*YOUR INSTRUCTIONS:* In the entries that follow, the first line to write out is the one containing "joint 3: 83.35", and the last is the one containing "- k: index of". Reproduce that stretch exactly, with nothing before or after it.

»»

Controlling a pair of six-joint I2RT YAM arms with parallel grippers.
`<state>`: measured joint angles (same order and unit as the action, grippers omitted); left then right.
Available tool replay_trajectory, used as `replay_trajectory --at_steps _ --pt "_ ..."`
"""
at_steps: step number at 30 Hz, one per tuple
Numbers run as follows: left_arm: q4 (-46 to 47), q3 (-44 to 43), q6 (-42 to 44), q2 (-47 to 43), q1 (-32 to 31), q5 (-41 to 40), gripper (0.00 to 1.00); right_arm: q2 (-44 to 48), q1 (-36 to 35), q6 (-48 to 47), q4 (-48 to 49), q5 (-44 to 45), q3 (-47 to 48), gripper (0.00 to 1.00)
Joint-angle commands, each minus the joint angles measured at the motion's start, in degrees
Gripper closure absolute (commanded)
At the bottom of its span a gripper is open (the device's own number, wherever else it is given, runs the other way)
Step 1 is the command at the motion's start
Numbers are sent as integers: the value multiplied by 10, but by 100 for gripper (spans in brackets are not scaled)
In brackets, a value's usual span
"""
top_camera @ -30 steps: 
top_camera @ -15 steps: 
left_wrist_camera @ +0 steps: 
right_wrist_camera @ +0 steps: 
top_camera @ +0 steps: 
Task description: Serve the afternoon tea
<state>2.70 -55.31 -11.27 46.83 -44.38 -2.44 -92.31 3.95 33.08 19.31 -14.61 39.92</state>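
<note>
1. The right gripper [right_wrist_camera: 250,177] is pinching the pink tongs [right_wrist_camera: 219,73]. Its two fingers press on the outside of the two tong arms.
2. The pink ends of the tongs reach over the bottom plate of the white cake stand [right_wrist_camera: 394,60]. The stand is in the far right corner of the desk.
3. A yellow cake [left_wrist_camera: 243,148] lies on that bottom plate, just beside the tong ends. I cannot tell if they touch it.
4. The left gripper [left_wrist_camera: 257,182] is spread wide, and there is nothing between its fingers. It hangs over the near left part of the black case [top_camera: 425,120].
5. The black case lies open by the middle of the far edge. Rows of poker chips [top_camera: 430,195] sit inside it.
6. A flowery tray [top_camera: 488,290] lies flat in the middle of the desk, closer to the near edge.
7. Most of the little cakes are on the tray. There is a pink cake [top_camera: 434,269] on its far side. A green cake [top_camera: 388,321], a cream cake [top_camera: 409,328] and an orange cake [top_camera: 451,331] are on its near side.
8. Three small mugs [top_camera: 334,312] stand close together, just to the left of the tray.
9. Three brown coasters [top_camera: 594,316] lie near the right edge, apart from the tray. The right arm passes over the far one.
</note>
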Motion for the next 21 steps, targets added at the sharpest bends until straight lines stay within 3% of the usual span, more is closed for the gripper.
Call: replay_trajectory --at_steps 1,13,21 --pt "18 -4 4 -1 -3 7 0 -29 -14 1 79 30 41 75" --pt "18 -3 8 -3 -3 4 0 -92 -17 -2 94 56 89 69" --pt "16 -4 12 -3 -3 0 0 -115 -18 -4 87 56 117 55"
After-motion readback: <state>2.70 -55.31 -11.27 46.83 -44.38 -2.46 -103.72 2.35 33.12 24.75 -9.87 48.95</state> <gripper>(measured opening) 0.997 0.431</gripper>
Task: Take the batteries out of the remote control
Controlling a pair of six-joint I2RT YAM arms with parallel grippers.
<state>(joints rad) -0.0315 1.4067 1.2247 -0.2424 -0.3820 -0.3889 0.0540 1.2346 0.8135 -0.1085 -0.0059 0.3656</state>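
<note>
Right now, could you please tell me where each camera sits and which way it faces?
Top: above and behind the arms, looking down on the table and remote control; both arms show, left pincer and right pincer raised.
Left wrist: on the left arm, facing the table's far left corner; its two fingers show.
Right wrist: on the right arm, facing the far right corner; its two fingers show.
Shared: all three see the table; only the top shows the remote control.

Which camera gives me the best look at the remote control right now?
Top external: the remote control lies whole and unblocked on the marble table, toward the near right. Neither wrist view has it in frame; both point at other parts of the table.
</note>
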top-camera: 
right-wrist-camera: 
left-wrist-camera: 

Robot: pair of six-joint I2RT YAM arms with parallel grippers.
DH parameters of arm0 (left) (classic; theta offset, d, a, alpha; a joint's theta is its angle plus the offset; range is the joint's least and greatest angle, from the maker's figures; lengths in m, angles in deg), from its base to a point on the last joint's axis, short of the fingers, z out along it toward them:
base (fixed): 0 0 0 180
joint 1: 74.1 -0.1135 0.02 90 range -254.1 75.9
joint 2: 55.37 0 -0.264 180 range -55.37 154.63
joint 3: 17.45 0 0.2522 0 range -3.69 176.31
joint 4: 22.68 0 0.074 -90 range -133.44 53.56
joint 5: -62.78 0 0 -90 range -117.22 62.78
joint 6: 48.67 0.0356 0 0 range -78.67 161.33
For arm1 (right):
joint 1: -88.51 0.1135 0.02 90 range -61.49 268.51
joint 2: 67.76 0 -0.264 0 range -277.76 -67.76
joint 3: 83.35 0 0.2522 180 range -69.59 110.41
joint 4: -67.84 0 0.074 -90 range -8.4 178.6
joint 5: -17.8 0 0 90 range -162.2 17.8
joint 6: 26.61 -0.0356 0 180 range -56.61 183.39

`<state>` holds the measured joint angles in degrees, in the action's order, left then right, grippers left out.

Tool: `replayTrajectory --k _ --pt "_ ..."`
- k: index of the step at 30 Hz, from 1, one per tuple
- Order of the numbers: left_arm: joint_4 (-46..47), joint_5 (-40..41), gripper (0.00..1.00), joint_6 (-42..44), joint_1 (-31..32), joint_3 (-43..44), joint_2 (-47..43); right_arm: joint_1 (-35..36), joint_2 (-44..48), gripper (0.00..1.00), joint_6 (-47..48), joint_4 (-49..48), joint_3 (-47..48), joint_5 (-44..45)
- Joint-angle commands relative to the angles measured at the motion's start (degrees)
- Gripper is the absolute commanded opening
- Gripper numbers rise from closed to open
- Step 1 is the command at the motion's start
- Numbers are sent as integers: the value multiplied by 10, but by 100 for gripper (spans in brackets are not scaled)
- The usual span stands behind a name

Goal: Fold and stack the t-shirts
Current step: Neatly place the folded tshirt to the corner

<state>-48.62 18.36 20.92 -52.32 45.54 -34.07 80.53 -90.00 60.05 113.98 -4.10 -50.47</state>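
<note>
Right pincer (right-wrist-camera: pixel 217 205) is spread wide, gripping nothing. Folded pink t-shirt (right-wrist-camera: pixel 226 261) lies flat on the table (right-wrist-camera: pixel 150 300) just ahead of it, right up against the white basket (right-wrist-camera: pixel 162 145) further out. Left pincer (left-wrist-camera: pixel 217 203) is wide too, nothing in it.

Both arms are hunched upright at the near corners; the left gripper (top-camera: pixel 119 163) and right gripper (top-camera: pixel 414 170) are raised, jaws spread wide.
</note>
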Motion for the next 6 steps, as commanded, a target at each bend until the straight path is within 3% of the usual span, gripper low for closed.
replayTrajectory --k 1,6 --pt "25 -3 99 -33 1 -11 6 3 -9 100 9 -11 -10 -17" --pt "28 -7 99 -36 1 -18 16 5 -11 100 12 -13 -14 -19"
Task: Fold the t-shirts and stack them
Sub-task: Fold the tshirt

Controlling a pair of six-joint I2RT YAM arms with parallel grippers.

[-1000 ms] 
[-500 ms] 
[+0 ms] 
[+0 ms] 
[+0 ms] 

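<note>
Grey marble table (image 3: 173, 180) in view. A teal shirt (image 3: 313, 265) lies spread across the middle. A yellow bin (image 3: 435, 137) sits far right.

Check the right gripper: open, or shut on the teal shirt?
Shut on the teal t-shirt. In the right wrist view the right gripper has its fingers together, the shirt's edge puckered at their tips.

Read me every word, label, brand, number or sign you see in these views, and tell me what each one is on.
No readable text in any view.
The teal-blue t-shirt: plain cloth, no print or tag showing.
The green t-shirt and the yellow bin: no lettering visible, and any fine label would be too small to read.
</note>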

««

*EXERCISE RESULT:*
joint 3: 83.35 0 0.2522 180 range -69.59 110.41
joint 4: -67.84 0 0.074 -90 range -8.4 178.6
joint 5: -17.8 0 0 90 range -162.2 17.8
joint 6: 26.61 -0.0356 0 180 range -56.61 183.39

`<state>` holds the measured joint angles in degrees, in the action's order, left then right, grippers left out.

Tool: `replayTrajectory --k _ --pt "_ ..."`
- k: index of the step at 30 Hz, from 1, one per tuple

That completes the response.